#### THE PROBLEM
Show me each line of the listing below where the word "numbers" appears.

#### COLLECTED DATA
....

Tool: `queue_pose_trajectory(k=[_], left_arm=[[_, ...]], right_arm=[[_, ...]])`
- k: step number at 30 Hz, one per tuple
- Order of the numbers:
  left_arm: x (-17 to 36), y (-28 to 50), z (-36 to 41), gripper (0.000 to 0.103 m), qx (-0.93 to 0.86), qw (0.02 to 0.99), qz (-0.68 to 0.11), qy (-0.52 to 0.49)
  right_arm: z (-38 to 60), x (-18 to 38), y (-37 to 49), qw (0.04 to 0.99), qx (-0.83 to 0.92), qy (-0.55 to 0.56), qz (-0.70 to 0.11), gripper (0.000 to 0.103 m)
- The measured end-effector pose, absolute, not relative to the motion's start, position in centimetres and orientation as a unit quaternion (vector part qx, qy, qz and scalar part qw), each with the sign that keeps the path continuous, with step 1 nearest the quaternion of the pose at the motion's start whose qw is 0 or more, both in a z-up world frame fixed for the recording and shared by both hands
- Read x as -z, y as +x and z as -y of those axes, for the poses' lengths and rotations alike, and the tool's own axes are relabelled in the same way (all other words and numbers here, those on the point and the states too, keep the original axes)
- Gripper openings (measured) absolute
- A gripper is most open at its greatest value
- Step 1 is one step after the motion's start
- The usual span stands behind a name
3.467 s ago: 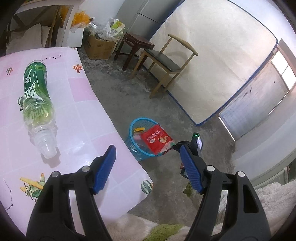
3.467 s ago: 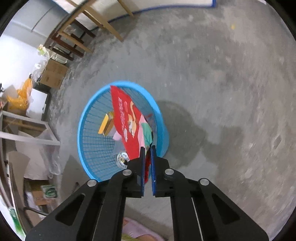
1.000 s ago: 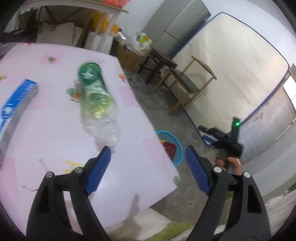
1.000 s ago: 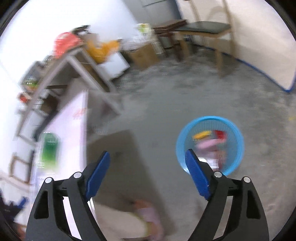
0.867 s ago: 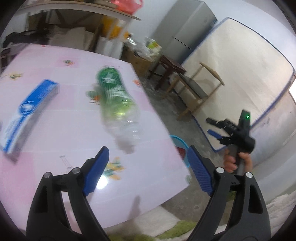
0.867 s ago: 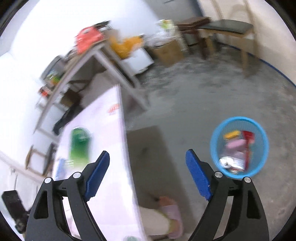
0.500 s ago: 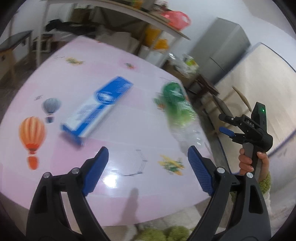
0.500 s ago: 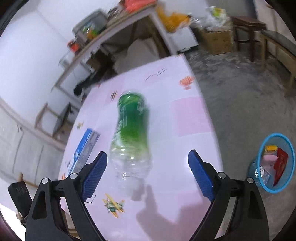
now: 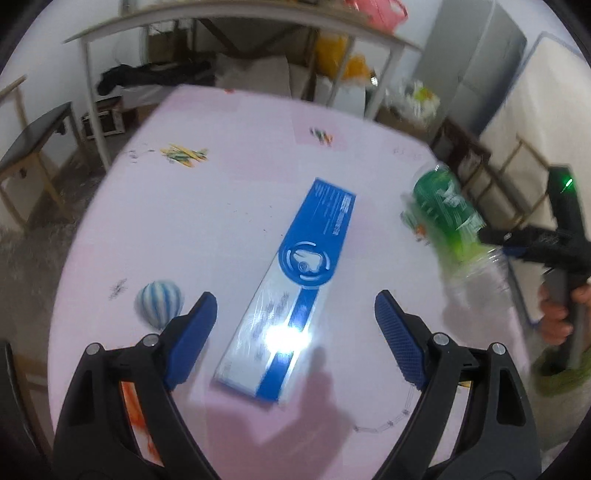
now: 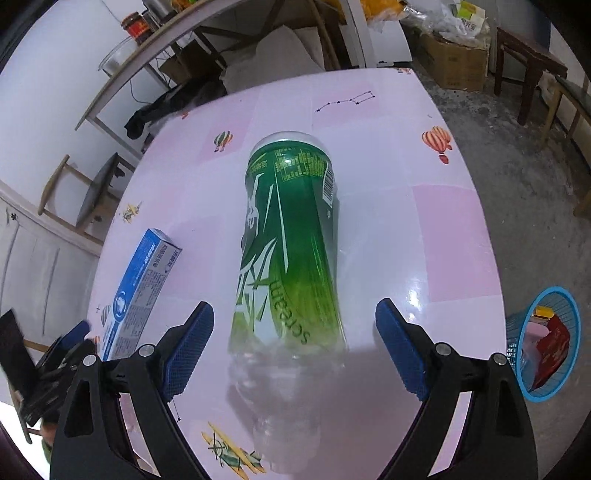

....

#### EXERCISE RESPONSE
- Order of the numbers:
- Read x as -z, y as +x and z as -y of those axes, for the poses' lengths and rotations alike, and the tool's own axes are relabelled in the same way (all other words and numbers here, those on the point and the states too, keep the original axes)

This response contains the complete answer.